Helena looked at me as she replied. Her stare was so intense, I hardly dared to breathe. I saw no anger in her eyes, yet her lips were trembling. I saw pain, an infinity of pain.
‘I realised how easily she had distracted you, Hanno. You were so partial in your concern for her that you failed in your duty. I am not talking of your duty to your wife and family, I am talking of your duty as a magistrate. You failed to do what was in your power to protect the people in the town. I got my first intuition of it when Serge came to Lotingen. He asked you questions that you could not answer, things you had apparently avoided, things you had purposely set aside, ignoring what you knew, dismissing what you had been told…’

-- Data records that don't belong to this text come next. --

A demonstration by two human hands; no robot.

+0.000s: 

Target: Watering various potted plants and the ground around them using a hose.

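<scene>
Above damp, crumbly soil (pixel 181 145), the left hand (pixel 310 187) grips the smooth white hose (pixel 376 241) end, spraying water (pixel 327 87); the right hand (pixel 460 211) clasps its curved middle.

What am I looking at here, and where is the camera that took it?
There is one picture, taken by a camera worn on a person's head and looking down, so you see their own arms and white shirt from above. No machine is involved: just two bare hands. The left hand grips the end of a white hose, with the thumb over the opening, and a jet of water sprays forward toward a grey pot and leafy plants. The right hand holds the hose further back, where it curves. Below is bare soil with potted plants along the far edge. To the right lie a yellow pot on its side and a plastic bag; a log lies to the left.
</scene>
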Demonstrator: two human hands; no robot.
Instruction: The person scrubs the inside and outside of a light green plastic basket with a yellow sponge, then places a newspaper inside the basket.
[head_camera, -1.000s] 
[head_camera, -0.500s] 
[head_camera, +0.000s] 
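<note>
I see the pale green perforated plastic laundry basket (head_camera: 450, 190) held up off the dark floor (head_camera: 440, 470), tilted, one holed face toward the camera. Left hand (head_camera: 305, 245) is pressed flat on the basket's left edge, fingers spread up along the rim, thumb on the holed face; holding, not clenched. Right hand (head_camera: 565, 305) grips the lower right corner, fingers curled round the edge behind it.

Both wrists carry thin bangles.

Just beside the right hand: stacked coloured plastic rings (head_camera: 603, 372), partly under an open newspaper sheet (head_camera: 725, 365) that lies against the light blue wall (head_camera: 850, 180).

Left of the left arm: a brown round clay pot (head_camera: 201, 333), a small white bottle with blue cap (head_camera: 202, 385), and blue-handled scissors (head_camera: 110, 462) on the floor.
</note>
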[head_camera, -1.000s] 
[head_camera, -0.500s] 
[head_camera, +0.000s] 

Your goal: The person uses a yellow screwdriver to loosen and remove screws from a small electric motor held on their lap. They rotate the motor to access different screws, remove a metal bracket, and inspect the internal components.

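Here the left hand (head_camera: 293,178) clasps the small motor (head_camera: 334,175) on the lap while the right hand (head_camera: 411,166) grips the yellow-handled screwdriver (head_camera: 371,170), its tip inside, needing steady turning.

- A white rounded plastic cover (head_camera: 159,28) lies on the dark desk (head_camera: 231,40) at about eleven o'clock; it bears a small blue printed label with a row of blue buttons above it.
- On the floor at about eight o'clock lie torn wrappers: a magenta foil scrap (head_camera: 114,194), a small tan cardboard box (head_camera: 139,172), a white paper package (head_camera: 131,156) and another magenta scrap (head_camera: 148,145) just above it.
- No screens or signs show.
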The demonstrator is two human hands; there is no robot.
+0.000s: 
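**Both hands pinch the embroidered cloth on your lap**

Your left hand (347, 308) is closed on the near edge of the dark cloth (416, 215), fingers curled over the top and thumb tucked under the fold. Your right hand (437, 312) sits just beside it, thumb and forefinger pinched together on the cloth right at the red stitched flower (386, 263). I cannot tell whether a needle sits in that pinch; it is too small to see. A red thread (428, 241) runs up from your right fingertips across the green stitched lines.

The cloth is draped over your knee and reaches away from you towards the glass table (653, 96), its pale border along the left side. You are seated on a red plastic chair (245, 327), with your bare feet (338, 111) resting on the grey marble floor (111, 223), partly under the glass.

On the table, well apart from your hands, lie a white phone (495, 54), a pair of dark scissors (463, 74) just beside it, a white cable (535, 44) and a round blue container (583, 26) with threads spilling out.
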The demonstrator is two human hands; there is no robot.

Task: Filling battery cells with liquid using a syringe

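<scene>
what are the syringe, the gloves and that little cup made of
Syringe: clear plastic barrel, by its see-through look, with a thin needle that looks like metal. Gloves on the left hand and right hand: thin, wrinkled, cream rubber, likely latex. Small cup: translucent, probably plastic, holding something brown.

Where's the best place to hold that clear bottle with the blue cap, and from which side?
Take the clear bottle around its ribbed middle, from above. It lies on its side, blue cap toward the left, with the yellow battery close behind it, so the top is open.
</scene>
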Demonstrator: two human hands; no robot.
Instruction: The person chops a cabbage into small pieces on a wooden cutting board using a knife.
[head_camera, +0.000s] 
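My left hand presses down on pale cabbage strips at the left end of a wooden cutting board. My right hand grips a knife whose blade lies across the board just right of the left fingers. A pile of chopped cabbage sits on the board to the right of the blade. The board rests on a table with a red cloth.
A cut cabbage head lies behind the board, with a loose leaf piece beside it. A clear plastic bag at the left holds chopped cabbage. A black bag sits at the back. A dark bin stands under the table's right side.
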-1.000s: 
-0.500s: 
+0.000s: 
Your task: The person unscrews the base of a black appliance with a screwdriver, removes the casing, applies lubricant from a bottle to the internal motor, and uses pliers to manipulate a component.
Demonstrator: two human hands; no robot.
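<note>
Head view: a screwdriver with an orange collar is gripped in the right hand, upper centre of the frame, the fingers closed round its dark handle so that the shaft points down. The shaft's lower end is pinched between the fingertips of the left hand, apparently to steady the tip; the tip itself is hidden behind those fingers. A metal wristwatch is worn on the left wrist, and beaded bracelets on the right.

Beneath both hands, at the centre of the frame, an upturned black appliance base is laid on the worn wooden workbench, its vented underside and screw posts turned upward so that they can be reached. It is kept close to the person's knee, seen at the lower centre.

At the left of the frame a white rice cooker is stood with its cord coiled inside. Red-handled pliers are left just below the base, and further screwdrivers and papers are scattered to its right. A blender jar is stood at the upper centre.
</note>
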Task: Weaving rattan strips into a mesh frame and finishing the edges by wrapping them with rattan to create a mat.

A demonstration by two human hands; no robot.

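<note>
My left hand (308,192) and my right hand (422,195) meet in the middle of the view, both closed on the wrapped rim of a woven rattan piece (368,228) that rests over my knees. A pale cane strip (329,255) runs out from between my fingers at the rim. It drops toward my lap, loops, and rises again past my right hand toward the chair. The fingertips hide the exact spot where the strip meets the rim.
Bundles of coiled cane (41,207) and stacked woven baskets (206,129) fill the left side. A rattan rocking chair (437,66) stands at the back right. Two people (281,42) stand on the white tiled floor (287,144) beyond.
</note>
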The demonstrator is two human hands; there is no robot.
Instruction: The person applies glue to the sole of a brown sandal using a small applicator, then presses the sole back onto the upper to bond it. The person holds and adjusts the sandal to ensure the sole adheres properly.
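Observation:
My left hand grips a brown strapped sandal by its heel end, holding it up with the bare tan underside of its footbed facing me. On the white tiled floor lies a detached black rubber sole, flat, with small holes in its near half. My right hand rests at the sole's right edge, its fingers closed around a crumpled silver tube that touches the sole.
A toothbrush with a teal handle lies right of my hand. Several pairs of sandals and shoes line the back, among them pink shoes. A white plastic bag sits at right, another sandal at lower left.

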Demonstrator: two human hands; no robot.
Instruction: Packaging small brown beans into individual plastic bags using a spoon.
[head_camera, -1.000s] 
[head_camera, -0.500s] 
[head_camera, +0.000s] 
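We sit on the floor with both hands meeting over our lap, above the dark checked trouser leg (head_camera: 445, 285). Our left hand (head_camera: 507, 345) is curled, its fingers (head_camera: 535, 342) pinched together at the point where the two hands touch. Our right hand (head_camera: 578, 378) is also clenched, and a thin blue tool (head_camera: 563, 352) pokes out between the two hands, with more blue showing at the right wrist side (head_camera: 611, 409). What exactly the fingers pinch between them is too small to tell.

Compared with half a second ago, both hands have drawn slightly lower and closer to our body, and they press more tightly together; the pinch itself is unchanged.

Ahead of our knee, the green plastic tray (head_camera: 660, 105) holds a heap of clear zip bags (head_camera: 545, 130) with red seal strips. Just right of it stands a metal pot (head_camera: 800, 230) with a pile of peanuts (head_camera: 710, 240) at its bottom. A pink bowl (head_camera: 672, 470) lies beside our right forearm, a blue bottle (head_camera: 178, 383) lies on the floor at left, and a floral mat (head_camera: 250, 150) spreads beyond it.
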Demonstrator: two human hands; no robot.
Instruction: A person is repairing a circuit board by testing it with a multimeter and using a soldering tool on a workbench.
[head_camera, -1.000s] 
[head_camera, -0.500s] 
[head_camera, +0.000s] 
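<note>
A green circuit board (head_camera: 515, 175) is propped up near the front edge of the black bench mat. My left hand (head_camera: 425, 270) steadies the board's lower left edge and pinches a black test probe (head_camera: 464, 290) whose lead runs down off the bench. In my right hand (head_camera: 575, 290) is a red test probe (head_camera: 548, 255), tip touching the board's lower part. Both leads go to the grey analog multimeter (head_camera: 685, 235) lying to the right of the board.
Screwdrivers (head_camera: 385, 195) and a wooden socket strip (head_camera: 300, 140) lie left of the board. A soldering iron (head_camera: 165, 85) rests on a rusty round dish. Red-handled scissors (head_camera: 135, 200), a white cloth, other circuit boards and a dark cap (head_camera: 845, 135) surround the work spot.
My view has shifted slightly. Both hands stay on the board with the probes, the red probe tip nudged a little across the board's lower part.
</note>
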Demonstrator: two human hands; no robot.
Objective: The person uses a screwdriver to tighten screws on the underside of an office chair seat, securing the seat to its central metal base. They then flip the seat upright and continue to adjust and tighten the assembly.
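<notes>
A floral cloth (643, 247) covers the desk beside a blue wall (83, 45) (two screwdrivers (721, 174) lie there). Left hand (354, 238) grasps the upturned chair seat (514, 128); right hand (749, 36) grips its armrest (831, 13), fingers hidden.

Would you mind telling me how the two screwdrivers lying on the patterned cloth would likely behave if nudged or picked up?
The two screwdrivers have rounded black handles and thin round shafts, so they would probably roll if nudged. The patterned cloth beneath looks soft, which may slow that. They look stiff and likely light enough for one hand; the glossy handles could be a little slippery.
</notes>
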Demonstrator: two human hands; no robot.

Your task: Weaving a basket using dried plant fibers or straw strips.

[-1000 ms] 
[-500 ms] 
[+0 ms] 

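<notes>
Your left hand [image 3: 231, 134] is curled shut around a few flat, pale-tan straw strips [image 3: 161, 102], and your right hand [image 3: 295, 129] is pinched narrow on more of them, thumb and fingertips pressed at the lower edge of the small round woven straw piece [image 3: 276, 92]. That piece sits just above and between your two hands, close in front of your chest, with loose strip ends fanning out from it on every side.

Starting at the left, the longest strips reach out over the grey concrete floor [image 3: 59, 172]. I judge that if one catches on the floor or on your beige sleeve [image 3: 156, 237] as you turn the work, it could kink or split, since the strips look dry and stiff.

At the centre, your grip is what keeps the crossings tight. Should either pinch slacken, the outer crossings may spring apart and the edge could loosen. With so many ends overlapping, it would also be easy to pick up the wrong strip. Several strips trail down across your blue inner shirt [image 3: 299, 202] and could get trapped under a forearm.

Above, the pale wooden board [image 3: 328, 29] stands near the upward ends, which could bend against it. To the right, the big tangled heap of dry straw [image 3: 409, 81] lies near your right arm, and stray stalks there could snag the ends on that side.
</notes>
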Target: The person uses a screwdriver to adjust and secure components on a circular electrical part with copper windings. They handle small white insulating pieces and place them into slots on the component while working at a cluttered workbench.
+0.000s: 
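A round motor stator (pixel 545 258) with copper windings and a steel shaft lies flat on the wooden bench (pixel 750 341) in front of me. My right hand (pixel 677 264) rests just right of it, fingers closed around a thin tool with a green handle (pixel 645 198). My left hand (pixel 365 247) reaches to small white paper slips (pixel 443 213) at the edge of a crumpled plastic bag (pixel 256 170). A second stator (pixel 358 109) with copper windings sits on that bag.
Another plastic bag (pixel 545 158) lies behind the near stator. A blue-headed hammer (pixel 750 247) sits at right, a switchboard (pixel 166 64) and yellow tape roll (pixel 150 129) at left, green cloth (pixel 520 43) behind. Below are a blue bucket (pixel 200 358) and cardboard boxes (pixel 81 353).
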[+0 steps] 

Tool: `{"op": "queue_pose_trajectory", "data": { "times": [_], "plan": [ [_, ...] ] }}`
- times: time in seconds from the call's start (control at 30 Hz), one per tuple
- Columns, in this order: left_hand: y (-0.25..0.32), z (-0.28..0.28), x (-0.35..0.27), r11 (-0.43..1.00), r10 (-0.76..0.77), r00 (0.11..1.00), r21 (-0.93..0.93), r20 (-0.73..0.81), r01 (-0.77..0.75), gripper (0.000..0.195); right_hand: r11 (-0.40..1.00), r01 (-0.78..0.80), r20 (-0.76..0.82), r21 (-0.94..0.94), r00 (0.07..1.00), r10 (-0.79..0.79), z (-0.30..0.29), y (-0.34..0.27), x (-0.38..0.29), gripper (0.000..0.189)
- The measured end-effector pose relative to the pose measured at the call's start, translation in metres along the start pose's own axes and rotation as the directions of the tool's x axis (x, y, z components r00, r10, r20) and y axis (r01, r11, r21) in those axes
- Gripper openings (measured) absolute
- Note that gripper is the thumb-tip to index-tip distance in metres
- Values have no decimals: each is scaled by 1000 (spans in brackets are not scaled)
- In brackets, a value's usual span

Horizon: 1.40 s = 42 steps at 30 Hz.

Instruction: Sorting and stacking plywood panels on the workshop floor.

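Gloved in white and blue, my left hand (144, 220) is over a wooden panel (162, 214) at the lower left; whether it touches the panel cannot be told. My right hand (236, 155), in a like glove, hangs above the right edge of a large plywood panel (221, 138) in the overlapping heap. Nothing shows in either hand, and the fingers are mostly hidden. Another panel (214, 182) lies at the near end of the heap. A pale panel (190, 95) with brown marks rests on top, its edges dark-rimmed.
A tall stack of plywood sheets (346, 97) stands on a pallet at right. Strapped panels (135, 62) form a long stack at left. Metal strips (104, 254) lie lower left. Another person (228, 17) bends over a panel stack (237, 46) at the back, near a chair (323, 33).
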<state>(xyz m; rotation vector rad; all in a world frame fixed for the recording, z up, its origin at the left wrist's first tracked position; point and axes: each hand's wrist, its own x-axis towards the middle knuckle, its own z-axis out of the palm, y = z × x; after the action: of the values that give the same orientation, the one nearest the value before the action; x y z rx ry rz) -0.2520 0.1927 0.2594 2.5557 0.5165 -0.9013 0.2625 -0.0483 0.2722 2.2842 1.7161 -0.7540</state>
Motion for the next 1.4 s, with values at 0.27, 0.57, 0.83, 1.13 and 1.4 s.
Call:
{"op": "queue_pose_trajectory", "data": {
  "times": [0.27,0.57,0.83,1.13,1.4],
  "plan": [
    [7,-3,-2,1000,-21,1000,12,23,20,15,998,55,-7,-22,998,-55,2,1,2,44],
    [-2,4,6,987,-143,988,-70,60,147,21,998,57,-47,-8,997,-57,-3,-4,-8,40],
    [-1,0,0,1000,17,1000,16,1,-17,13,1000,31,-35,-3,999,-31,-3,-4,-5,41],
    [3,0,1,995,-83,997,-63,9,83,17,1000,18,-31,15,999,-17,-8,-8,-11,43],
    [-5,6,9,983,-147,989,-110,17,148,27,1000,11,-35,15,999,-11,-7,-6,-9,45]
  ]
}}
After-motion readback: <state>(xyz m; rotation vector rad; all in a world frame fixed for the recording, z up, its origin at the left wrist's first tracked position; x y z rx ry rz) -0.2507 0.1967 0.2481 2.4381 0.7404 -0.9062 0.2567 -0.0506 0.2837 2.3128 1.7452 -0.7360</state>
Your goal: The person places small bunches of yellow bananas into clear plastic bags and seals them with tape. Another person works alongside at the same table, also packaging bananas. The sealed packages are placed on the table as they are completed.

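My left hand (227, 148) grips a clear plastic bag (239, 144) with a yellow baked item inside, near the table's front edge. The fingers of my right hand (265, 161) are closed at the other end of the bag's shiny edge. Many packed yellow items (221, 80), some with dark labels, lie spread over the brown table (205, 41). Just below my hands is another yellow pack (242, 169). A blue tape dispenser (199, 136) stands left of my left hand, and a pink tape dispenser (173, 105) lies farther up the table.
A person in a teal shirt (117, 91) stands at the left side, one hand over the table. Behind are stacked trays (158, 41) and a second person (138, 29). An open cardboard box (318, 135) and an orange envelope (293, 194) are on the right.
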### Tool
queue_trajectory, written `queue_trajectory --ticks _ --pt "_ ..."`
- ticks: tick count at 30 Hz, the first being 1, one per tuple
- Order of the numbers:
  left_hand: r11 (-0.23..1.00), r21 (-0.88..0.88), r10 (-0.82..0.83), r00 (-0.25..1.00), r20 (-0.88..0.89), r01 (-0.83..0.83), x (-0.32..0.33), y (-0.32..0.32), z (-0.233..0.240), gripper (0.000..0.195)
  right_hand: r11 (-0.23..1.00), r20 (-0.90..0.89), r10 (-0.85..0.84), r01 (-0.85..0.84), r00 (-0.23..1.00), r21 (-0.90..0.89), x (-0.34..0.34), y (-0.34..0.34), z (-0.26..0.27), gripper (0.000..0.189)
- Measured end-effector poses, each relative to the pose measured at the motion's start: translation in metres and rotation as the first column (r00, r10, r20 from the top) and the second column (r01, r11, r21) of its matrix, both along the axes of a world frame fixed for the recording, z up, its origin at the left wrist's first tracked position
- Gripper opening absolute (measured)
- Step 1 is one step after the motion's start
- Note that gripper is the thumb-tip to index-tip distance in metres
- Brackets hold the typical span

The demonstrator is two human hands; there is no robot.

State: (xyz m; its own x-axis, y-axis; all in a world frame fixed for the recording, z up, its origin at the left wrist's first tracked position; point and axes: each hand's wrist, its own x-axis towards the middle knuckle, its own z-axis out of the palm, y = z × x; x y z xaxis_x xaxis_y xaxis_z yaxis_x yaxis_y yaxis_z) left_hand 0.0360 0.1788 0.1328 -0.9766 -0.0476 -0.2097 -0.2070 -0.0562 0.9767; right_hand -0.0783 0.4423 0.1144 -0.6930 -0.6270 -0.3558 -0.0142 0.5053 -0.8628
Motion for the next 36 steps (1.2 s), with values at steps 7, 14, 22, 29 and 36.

‘What else was there to know?’
She did not answer. She breathed in deeply, and shook her head resignedly.
‘What could
you
find that I did not, Helena?’
She breathed out slowly, audibly, expelling every ounce of air like the final wheeze of an empty bellows. ‘It happened by chance,’ she said. ‘Luck, I suppose you would call it. I had been to see Herr Froberger at the Office of Public Works…’
‘Whatever for?’ I asked her.
Anger blazed up in her eyes. ‘You told me that Anders’ gravestone was ready, that Ulrich Meyer had cut it and taken it to the cemetery. That the stone was there…I wanted to know when it would be erected. And who would do the work. You know how long I’ve waited! I went to insist that it should be done at once. But with Merson dead, and Ludo dead, and you involved in other things, Hanno, I was afraid that it would never be done. I prayed that Froberger would speak with Ulrich Meyer.’
She bowed her head.
‘What did Froberger say?’
‘He nearly had a fit,’ she said. ‘The cemetery is in the hands of the French, and until a new gravedigger could be appointed nothing can be done. He showed me a stack of papers, Hanno. Orders waiting to be carried out. Not just the stone for Anders. He was so insistent, thrusting the documents into my hand. There are priorities, he said. Work is done in order of urgency. Perhaps he feared that I would take my complaint to the mayor. And while he was explaining this, he kept piling papers up in front of me. That was when I saw the name.’
She pressed her right hand to her mouth, crushing her lips with her knuckles.
‘Which name, Helena?’ Lavedrine’s voice was little more than a whisper.
As he spoke, he reached out and laid his hand on hers. I would have liked to do the same thing, to comfort her the way that he was trying to do. But would she have accepted it from me?
‘Gisela Kassel…An order to remove her coffin from the Kassel vault. Merson had placed the body there, while waiting for Emma Rimmele to provide the documents regarding its removal from Marienburg. There was no legal proof that the coffin contained a member of the Kassel family. Merson had pinned a note to the page, saying that he was worried about a coffin being left inside a vault unless it had a right to be there. He used the word
intruder
…’ Helena halted for a second. ‘That is how he spoke of whoever lies inside that coffin, Hanno. He called her an
intruder
. They use the word in Lotingen to speak of vampires. According to Lars Merson, Emma’s mother was an intruder in the cemetery.’